## Brief:
What do the lines say, reproduced word for word, from the first of the entries below through the line bearing "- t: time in"?

## Data extracts:

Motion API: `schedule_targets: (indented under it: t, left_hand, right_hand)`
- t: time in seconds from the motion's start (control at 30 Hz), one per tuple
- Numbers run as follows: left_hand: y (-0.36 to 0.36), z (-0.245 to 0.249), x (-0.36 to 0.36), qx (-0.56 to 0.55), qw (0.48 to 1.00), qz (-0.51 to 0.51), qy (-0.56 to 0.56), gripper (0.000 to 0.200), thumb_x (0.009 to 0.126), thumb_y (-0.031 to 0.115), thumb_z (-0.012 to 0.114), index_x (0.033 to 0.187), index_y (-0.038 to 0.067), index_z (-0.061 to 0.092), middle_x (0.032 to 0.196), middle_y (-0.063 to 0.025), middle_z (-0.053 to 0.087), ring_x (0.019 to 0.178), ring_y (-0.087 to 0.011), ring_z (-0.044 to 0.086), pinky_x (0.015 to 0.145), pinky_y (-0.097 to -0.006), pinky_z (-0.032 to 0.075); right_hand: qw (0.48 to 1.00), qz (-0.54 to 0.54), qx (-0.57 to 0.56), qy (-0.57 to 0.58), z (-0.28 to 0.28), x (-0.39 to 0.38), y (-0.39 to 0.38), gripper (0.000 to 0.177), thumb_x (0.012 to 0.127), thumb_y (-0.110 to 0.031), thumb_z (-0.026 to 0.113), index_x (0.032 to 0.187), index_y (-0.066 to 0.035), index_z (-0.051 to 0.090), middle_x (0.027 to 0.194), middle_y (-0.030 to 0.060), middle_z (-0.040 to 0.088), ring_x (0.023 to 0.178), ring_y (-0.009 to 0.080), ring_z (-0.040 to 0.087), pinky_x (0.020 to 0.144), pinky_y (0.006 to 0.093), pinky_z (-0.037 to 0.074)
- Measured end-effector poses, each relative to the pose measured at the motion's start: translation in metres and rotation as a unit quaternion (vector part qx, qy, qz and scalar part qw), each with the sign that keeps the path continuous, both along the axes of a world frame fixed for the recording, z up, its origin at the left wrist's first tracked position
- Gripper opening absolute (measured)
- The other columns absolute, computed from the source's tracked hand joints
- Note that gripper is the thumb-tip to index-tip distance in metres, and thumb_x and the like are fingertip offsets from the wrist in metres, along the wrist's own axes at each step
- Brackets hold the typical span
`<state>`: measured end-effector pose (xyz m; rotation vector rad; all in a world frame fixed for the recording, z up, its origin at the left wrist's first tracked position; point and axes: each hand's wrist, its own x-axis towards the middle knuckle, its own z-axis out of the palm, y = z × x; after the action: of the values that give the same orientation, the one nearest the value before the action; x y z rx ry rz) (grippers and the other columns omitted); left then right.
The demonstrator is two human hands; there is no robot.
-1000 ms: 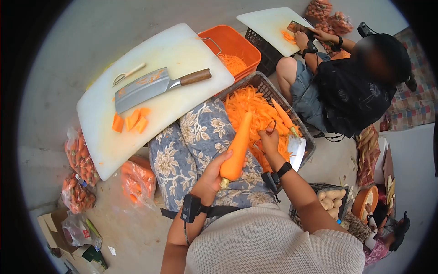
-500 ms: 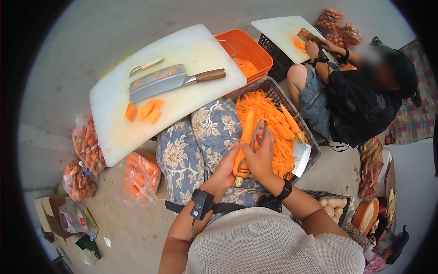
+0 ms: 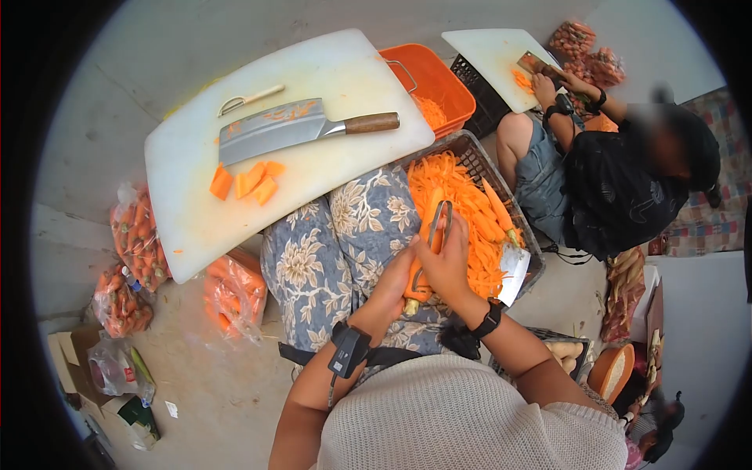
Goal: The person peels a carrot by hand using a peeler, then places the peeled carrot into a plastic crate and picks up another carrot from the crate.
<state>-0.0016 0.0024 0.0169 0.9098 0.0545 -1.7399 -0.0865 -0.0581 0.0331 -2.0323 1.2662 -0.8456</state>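
My left hand (image 3: 393, 283) is closed around a carrot (image 3: 417, 291), its stem end pointing toward me. A metal-framed peeler (image 3: 446, 211) is in my right hand (image 3: 448, 262), lying along the carrot, with the two hands close together over my lap. Just beyond them, a black plastic crate (image 3: 537, 258) holds a heap of carrot peelings (image 3: 439, 166), several carrots (image 3: 492, 205) and a broad metal blade (image 3: 514, 270). On the white cutting board (image 3: 313, 70) lie a cleaver (image 3: 274, 133), a second peeler (image 3: 251, 99) and several carrot chunks (image 3: 249, 182).
An orange tub (image 3: 450, 86) with cut carrot stands behind the board. Bagged carrots (image 3: 137, 235) sit on the left floor near a cardboard box (image 3: 69, 364). At right, a co-worker (image 3: 619, 180) cuts carrot on another board (image 3: 486, 47). Potatoes (image 3: 564, 352) fill a crate at lower right.
The peeler has shifted slightly down along the carrot toward me, still in my right hand. The whole view has turned a little; the carrot stays in my left hand.
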Motion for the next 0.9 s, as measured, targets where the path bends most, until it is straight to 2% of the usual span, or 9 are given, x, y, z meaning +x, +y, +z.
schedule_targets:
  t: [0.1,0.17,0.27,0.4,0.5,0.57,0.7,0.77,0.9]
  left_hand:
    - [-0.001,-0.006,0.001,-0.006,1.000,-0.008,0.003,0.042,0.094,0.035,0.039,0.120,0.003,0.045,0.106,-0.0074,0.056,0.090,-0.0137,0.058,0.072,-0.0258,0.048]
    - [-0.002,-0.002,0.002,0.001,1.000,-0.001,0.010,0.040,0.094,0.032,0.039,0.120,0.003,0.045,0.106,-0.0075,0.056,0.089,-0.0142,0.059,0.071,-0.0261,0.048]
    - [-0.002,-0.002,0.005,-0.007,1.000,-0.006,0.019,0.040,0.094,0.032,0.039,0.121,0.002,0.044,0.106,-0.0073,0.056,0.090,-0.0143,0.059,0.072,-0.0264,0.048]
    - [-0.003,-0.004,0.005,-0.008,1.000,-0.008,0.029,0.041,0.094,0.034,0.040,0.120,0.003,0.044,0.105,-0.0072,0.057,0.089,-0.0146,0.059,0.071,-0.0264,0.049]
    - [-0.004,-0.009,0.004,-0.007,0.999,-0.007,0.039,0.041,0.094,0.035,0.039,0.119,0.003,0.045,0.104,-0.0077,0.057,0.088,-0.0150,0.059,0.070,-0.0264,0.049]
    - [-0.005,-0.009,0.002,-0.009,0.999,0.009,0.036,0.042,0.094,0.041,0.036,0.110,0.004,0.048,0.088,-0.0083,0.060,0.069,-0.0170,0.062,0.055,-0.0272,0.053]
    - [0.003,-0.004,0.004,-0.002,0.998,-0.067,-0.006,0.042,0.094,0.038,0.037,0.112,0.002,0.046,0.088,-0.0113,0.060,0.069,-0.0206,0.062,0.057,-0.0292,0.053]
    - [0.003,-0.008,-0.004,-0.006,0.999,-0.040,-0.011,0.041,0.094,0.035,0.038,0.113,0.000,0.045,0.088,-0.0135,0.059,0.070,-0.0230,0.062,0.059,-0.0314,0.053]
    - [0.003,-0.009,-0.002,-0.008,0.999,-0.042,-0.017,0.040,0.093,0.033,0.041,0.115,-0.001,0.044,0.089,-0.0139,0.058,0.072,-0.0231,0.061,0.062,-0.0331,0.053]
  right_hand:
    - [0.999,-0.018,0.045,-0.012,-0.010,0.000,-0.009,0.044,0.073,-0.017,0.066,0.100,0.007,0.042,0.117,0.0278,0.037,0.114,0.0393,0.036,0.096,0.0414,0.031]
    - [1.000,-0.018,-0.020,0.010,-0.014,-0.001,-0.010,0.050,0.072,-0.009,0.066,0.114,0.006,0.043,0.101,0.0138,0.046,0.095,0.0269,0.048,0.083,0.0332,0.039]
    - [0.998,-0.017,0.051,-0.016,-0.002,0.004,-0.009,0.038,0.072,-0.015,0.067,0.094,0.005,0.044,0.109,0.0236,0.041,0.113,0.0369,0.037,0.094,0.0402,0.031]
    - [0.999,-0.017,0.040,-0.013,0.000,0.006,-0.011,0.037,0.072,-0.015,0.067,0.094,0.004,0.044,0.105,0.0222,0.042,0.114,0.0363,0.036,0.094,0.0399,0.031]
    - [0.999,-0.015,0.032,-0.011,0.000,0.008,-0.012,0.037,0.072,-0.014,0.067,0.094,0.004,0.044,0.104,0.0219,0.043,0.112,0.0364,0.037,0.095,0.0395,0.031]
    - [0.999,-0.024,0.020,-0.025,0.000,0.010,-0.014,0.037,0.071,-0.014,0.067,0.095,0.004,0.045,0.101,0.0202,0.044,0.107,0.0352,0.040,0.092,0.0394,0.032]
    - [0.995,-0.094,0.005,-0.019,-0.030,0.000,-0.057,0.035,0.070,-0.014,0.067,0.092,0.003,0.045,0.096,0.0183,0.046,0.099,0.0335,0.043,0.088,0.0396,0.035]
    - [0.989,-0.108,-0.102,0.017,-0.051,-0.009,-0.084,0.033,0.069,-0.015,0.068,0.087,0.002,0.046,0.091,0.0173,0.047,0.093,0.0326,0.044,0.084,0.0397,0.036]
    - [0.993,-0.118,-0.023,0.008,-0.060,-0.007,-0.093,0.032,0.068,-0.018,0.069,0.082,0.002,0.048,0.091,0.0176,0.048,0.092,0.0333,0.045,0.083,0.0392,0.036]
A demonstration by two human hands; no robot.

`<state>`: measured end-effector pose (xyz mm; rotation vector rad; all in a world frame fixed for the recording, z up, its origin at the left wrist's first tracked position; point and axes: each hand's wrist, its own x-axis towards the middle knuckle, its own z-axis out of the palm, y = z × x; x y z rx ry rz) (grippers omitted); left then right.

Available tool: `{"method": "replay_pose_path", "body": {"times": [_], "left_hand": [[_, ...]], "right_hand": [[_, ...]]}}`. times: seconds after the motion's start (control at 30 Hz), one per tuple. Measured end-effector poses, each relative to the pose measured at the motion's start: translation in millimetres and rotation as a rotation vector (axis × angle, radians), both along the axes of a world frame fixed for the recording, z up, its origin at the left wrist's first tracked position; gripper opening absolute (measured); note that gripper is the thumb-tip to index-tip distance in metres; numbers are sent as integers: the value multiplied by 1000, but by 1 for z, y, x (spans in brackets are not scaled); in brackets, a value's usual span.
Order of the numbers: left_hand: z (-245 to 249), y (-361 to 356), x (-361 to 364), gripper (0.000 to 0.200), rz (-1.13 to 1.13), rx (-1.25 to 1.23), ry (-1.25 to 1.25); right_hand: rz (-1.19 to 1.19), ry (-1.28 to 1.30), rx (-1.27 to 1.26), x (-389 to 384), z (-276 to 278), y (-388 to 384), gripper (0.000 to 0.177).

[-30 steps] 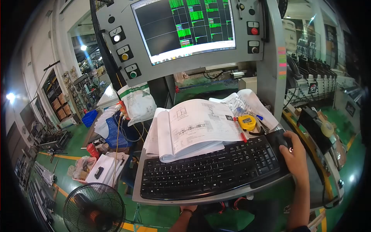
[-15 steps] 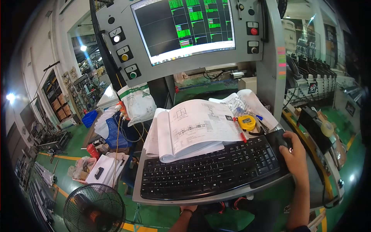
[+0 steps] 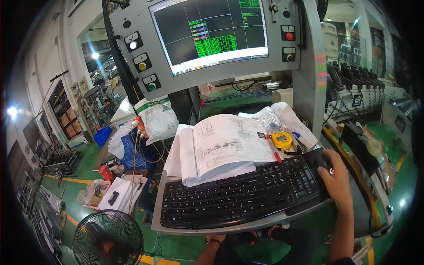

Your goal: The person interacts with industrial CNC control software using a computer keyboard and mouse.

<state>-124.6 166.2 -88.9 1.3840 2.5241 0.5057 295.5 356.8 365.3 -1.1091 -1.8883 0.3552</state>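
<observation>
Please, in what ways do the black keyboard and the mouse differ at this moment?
The keyboard is wide and curved; the mouse is small and sits at its right end. The right hand covers the mouse, while no hand touches the keyboard. The open manual overlaps the keyboard's back edge, not the mouse. Both are black and lie on the same grey shelf.

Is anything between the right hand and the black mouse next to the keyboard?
Nothing visible does. The right hand rests directly on the black computer mouse, at the right end of the black keyboard. The yellow tape measure and red pen lie farther back, clear of the grip.
</observation>
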Motion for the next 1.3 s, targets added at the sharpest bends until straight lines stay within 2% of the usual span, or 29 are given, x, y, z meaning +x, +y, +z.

## Task response:
Motion API: `schedule_targets: (indented under it: t, left_hand, right_hand)`
- t: time in seconds from the motion's start (control at 30 Hz), one per tuple

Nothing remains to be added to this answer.